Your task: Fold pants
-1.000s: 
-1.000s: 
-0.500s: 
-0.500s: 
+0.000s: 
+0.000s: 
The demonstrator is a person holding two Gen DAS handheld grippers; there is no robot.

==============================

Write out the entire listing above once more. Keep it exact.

Answer for the task →
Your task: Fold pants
-1.000s: 
-1.000s: 
-0.500s: 
-0.500s: 
+0.000s: 
+0.000s: 
The demonstrator is a person holding two Gen DAS handheld grippers; there is no robot.

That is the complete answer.